- WORK INSTRUCTION
Reproduce verbatim the lines of the material below, starting at the line with "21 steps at" and ending at the line with "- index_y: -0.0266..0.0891", both inclusive; skip the rest.

----------

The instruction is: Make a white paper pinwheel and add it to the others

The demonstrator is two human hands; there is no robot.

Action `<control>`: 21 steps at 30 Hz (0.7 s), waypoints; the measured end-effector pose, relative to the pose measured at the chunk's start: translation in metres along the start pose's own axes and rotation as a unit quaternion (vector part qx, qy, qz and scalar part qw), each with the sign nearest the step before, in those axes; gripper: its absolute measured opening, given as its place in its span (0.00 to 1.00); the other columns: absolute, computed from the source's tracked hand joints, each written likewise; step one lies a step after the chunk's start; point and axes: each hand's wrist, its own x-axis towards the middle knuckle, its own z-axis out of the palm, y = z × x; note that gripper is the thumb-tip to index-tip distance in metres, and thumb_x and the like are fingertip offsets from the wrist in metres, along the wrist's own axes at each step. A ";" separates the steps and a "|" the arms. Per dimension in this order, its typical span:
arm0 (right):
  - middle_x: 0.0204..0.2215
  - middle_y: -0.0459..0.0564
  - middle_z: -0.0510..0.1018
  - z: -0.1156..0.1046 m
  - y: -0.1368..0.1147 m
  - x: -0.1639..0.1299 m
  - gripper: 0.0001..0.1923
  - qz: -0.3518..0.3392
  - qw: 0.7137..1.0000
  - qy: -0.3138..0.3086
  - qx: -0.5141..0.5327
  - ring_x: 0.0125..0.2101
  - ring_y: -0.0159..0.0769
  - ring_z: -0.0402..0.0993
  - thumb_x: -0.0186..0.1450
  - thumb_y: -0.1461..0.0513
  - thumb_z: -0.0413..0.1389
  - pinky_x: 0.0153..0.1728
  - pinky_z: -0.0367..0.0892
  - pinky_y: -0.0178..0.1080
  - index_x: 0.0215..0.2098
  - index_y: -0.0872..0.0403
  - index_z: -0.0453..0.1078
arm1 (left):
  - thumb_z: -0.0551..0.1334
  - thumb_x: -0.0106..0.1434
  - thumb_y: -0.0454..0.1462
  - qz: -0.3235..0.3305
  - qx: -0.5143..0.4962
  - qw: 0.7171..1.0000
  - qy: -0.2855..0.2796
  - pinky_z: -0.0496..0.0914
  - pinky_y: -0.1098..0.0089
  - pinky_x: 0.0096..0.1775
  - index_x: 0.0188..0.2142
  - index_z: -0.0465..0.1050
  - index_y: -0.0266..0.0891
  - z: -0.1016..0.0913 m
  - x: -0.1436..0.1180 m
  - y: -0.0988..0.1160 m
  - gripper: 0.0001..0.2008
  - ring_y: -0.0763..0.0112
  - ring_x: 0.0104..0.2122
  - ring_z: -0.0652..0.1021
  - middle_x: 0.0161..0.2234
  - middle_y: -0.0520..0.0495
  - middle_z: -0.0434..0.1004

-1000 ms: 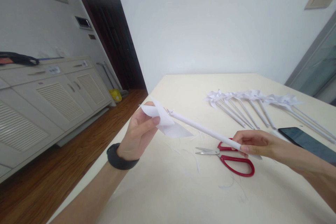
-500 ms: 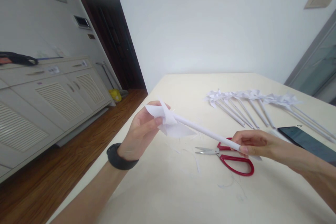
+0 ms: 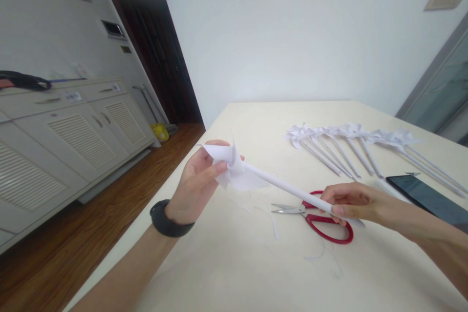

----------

- SOLUTION
Action `<control>`: 21 steps at 30 Hz (0.7 s), waypoints; the measured end-effector pose, relative to the pose measured at the chunk's start: translation in metres along the start pose's own axes and rotation as a unit quaternion (vector part qx, qy, qz and scalar part qw), each with the sign nearest the step before, in those axes; gripper: its absolute measured opening, given as its place in its span (0.00 to 1.00); the other columns: absolute, computed from the source's tracked hand joints, each written likewise; step one lies a step after the chunk's start; point and axes: each hand's wrist, its own x-axis towards the middle knuckle, its own z-axis out of the palm, y = z × x; note that gripper is the thumb-tip to index-tip distance in metres, and thumb_x and the like are fingertip offsets from the wrist in metres, along the wrist's own axes at each step. A ";" separates the steps and a "|" the arms. Per dimension in this order, its typical span:
arm0 (right):
  - middle_x: 0.0204..0.2215
  - middle_y: -0.0459..0.0564
  - middle_z: -0.0510..0.1018
  - z: -0.1156..0.1046 m
  - y: -0.1368..0.1147 m
  - x: -0.1639..0.1299 m
  - gripper: 0.0001..0.1923
  - qz: -0.3518..0.3392
  - qw: 0.7137..1.0000
  - qy: -0.3138..0.3086
  - qx: -0.5141..0.5327
  - ring_x: 0.0125..0.2101
  - ring_y: -0.0159..0.0769
  - ring_z: -0.0402..0.0993
  - thumb_x: -0.0186..0.1450
  - thumb_y: -0.1461..0.0513
  - thumb_z: -0.0413..0.1389
  - pinky_x: 0.0153..0.1728
  - pinky_z: -0.0367..0.0892
  - pinky_y: -0.0178..0.1080
  - index_x: 0.0215..0.2098
  - index_y: -0.0872..0.0403
  - index_z: -0.0453..0.1078
arm1 (left):
  - thumb_z: -0.0551..0.1334
  - thumb_x: -0.0106..0.1434
  - thumb_y: -0.0454..0.1462
  - qz: -0.3235..0.3305
  - qx: -0.5143..0.4962
  - qw: 0.7171..1.0000
  - qy: -0.2855..0.2796
  - pinky_z: -0.0496..0.0914
  - pinky_y: -0.1098..0.0089
  - pinky_x: 0.0096..0.1775
  - index_x: 0.0188..0.2142
  - index_z: -0.0465..0.1050
  - index_y: -0.0266..0.0891

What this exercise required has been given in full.